> [What is required]
Count the lines below that contain the word "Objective", and report only that number.

_ _ _ _

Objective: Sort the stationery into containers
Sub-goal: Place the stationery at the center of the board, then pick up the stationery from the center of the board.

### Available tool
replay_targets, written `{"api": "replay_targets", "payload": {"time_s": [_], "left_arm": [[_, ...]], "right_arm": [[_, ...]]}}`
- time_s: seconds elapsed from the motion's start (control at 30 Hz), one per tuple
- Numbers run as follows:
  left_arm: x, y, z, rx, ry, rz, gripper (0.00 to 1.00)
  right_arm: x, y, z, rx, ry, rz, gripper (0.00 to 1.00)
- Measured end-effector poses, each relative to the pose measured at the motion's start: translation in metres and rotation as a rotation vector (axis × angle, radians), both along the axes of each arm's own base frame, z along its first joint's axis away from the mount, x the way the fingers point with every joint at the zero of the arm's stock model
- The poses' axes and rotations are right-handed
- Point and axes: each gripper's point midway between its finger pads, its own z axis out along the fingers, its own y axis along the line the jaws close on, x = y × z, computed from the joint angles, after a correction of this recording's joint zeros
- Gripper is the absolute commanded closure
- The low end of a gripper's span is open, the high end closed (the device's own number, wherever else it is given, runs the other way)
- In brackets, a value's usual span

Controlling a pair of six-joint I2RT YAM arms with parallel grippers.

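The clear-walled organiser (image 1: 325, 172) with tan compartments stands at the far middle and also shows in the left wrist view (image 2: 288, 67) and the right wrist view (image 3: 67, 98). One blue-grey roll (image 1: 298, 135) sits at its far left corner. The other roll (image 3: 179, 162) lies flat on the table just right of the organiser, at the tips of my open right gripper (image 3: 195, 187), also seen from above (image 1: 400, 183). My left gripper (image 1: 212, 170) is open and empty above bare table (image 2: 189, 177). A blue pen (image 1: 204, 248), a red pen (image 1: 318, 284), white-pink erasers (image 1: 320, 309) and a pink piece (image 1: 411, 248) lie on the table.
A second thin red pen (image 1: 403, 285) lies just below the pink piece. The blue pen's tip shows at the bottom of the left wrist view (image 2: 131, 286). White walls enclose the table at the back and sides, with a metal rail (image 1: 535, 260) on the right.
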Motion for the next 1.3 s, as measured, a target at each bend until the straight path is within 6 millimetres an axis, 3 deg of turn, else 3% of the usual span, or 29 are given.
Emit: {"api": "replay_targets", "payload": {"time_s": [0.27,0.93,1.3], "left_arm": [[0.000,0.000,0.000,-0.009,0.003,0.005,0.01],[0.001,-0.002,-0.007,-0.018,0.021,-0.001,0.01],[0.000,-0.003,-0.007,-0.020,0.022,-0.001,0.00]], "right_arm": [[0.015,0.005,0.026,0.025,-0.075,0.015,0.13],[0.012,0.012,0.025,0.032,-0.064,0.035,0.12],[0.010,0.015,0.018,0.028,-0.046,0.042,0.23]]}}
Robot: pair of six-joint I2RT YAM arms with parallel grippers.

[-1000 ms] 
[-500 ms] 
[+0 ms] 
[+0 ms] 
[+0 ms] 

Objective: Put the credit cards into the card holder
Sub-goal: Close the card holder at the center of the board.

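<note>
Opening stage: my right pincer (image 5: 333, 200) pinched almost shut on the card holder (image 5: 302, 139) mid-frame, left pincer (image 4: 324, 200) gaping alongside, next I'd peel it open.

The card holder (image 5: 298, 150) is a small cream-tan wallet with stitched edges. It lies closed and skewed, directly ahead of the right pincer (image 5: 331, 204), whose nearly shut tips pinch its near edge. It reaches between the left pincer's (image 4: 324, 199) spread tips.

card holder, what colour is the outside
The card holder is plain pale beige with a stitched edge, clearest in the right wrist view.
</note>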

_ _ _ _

> [Answer box]
2